Task goal: Print all the data that follows exactly, images excluded.

Information shown:
──────────

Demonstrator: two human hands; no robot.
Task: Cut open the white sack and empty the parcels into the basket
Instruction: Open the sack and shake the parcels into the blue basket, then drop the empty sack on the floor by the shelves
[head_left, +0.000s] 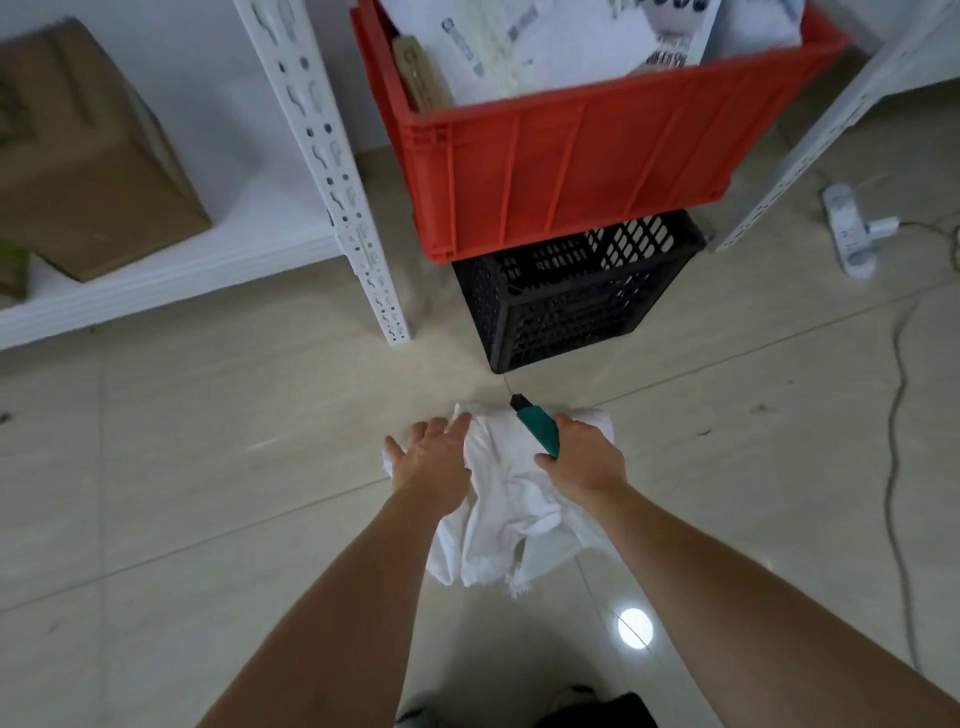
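Your right hand (582, 457) has its grip curled round the green cutter (540, 428); your left hand (431, 457) lies flat, fingers spread, on the crumpled white sack (514, 514) on the floor, near the parcel-filled red basket (571, 171).

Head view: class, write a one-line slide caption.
Right hand grips a green utility knife over the limp white sack; left hand spreads open beside it.

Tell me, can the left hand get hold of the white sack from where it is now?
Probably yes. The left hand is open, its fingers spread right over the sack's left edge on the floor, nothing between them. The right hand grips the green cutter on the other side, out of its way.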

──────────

Exercise result:
Demonstrator: two human hands; no robot.
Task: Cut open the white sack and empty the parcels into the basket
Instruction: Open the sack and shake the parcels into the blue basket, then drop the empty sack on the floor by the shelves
[head_left, +0.000s] 
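Your right hand (582, 457) has its grip curled round the green cutter (540, 428); your left hand (431, 457) lies flat, fingers spread, on the crumpled white sack (514, 514) on the floor, near the parcel-filled red basket (571, 171).

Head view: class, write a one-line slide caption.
Right hand grips a green utility knife over the limp white sack; left hand spreads open beside it.

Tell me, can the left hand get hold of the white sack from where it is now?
Probably yes. The left hand is open, its fingers spread right over the sack's left edge on the floor, nothing between them. The right hand grips the green cutter on the other side, out of its way.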

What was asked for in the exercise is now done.